# Batch datei soll Java starten



## patrick-ratz (12. Dezember 2010)

Hallo , ich habe folgendes Problem:

ich möchte gerne eine Batch datei schreiben, die folgendes kann:

start cmd.exe javac test.java

aber irgentwie tuts das nicht ... bräuchte mal rat


----------



## sheel (12. Dezember 2010)

Das "start cmd.exe" lässt du am besten weg, "javac ..." reicht vollkommen aus.
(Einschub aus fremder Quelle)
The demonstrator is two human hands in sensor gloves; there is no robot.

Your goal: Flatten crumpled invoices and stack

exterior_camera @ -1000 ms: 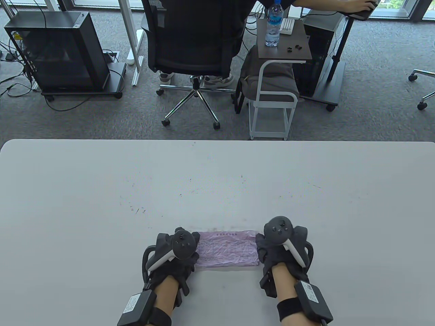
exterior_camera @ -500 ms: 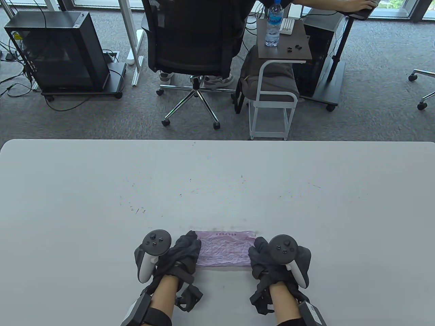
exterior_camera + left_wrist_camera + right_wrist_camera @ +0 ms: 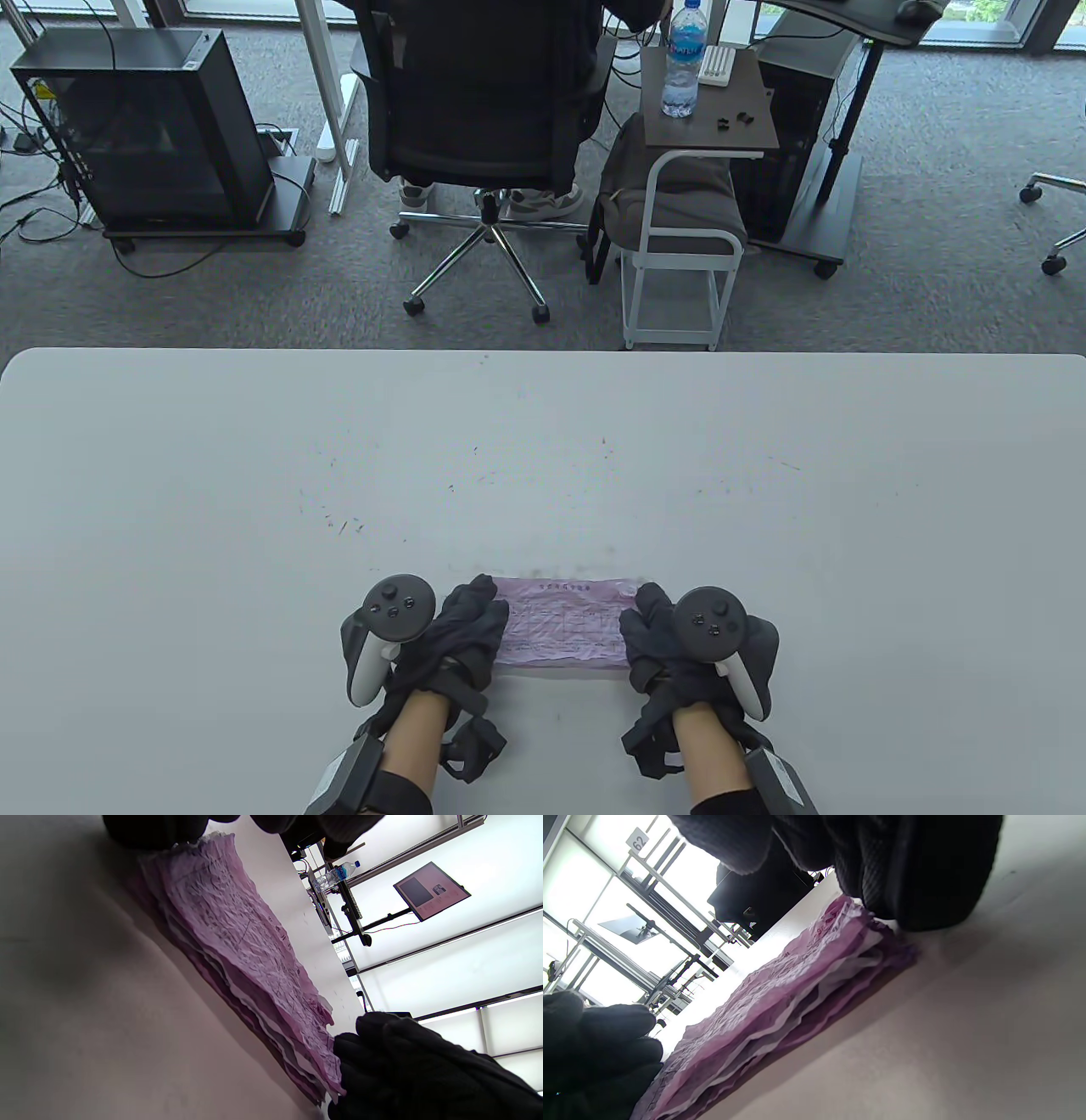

Und was bedeutet "tuts das nicht"? Kommt eine Fehlermeldung? Welche?


----------



## Patrick-Ratz (12. Dezember 2010)

-.- toll jetzt kann ich keine datein mehr öffnen 

fehler:  Execption in thread "Main"

- hab schon alles versucht ... nichts tuts mehr


----------



## sheel (12. Dezember 2010)

Nocheinmal: Beschreib genauer.

Was heißt du "kannst keine Dateien mehr öffnen" ?
Was hast du gemacht?

Und bitte die komplette Fehlermeldung.
Das nur diese fünf Worte da stehen, glaub ich dir nicht.


----------



## zeja (12. Dezember 2010)

Geht's hier jetzt um eine Batch-Datei oder um ein Java-Programm?

Was willst du im Grunde machen? Vielleicht gibt es ja noch einen anderen Lösungsansatz...


----------



## ByeBye 154279 (13. Dezember 2010)

Hey,


laut deinem Titel willst du "JAVA" starten...meinst du damit kompilieren und starten?

Den Befehl, den du geschrieben hast, kompiliert deine .java Datei und möglicherweise fehlen dir Parameter wie Classpath etc.

Falls du nur eine kompilierte .jar (JAVA) starten möchtest, reicht



> java -jar Anwendung.jar


ggf. noch ein @echo off oder so rein, damit in der Console kein Text erscheint.

mfg
bo


----------



## MiMi (13. Dezember 2010)

Immer schoen wie man in die Glaskugel schauen muss -.- Ne genaue Fehlerbeschreibung und Beschreibung was du moechtst und wir muessten nicht raten.


----------